Welcome to a new series in Common Ground on improvements we’re making through Salem Health’s Quality Operations Committee (QOC). I’m excited about our progress and this opportunity to share how our medical staff, Salem Health staff, administrators and trustees are improving patient care together.
Addressing a huge need: access
One of our community’s greatest needs is increased access to primary care. With this goal in mind, the Salem Health Parkside Clinic launched the care team model a year ago, transitioning from the traditional model where patients are treated exclusively by their primary care provider at each appointment.

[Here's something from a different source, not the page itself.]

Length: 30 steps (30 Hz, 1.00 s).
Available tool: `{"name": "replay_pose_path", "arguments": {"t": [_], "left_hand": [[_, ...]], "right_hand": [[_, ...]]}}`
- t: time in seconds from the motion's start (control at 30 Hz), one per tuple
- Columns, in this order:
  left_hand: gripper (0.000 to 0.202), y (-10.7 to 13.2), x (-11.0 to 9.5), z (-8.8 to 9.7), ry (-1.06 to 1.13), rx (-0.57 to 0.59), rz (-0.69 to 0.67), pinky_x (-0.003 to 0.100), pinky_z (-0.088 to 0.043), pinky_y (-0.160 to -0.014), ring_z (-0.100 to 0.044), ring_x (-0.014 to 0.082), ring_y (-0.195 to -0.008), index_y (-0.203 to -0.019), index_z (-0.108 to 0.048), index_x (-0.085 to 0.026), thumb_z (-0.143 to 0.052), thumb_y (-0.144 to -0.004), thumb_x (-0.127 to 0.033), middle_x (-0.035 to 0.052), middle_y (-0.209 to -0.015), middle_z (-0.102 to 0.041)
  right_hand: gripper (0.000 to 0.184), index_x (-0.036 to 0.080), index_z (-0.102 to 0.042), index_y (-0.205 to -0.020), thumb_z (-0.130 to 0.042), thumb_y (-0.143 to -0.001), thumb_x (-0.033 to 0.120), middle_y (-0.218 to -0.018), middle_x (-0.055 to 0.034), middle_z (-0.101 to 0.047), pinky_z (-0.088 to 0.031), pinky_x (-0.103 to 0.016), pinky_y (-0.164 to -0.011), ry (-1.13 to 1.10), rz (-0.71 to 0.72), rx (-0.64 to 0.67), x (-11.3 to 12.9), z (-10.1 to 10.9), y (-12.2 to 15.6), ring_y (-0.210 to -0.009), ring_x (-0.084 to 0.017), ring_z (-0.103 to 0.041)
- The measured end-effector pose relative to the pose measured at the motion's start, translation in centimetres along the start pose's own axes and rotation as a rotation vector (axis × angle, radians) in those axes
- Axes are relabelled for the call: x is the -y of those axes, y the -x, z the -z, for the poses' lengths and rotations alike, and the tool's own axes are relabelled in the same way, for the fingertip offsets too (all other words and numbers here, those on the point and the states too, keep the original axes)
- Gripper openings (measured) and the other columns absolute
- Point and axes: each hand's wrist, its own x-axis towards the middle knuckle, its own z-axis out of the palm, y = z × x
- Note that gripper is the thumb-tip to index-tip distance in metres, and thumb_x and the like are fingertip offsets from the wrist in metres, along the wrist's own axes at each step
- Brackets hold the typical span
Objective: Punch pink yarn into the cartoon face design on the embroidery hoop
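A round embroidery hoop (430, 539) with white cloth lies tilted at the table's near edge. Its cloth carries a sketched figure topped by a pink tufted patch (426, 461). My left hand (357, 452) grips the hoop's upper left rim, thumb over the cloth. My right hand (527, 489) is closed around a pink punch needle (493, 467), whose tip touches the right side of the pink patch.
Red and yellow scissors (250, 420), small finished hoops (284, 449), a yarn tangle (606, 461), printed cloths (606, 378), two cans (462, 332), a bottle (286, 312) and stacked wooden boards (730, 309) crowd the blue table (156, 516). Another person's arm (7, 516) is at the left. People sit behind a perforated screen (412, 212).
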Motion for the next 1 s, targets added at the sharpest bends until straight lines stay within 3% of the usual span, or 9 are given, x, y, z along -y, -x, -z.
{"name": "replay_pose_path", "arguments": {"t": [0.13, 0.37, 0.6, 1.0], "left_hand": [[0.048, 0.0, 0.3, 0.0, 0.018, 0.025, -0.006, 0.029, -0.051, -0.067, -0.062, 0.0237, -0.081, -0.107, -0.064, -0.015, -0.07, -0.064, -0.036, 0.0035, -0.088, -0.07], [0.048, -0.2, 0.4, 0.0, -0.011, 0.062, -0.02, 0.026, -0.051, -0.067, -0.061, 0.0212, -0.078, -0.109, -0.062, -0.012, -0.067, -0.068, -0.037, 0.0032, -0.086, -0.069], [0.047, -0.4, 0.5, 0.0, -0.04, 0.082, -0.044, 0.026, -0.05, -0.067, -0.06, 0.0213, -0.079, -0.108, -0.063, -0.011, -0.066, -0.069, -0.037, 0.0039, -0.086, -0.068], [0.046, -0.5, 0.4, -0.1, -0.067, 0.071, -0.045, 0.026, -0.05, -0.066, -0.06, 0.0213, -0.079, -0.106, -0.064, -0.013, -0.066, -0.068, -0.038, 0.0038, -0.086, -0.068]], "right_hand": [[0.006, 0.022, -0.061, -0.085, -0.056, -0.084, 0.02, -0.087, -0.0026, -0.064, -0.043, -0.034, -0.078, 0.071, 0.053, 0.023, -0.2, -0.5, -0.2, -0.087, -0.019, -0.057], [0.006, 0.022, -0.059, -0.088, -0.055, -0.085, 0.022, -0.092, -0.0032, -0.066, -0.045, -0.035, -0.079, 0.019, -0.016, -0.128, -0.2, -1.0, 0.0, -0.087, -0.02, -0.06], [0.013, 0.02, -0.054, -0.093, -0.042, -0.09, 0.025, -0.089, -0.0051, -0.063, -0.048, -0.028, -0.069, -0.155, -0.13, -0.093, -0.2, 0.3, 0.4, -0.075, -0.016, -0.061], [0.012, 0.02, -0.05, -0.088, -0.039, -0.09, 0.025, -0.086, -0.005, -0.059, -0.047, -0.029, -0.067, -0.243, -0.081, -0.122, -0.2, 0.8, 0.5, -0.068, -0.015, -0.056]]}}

This team includes the PCP, certified medical assistant, pharmacist, nurse care manager, licensed clinical social worker, certified diabetes educator and psychiatric nurse practitioner. For example, the Parkside team includes Jessi Peterson, CDE; Brandi Libby, RN care manager; Melody Klug, psychiatric mental health NP; Charlene Clemmons, LCSW; and Andrew Sowles, clinical pharmacist.
Everyone loves a success story!
A long-term patient who had chronic challenges controlling his diabetes joined the diabetes support group Jessi started several months ago at Parkside.
With our more frequent contact – and peer influence -- he started feeling more empowered and engaged in his own diabetes management. Encouraged by others who face the same challenges, he ended up getting a new insulin pump that was quickly arranged through the clinical pharmacist. Within just a few months, he’s seen a dramatic improvement in his A1c levels.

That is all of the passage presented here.